I have WSL 2 installed, which is faster and better in many ways aside but which (until recently? unclear) needs an insider build of Windows.

Given that this is a fully operational Ubuntu environment, any tutorial that you follow for Ubuntu should also work in this environment.

Docker

The alternative, and the one I'm going to demo in this post, is to use Docker.

Docker is a tool for managing Linux containers, which are a little like virtual machines without the virtualization, making them act like self-contained machines but much more lightweight than a full VM. Surprisingly it works on Windows - casually, even.

Brief sidebar: Docker isn't a silver bullet, and honestly it's kind of a pain in the butt. I personally find it tough to debug and its aggressive caching makes both cache busting and resource clearing difficult. Even so, the alternatives - such as Vagrant - are generally worse. Docker is also a pseudo-standard and Kubernetes - the heinously confusing thing your DevOps team makes you deploy to - works with Docker images, so it's overall a useful tool to reach for especially for problems like this one.

Setting up Docker Compose

Docker containers can be ran in two ways: either in a bespoke capacity via the command line, or using a tool called Docker Compose that takes a yaml file which specifies which containers to run and how, and then does what's needed. For a single container the command line is often the thing you want - and we use it later on - but for a collection of services that need to talk to each other, Docker Compose is what we need.

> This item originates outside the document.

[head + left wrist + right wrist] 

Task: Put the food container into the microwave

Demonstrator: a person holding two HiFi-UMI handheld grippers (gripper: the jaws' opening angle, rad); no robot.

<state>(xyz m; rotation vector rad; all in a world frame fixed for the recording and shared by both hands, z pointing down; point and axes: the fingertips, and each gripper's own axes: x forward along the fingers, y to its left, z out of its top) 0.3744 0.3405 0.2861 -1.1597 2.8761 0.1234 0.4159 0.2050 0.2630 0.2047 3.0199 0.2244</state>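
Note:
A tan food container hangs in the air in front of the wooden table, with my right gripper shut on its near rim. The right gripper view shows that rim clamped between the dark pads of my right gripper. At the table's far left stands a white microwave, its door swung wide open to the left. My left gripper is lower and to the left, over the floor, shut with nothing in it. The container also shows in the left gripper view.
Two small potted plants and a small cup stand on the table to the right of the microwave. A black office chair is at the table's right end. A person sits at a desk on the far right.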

So to get started, create a directory somewhere - mine's in ~\software\jfhbrook\airflow-docker-windows but yours can be anywhere - and create a docker-compose.yml file that looks like this:



version: '3.8'
services:
  metadb:
    image: postgres
    environment:
      POSTGRES_USER: airflow
      POSTGRES_PASSWORD: airflow
      POSTGRES_DB: airflow
    networks:
      - airflow
    restart: unless-stopped
    volumes:
      - ./data:/var/lib/postgresql/data
  scheduler:
    image: apache/airflow
    command: scheduler
    depends_on:
      - metadb
    networks:
      - airflow
    restart: unless-stopped
    volumes:
      - ./airflow:/opt/airflow
  webserver:
    image: apache/airflow
    command: webserver
    depends_on:
      - metadb
    networks:
      - airflow
    ports:
      - 8080:8080
    restart: unless-stopped
    volumes:
      - ./airflow:/opt/airflow
networks:
  airflow:

There's a lot going on here. I'll try to go over the highlights, but I recommend referring to the file format reference docs.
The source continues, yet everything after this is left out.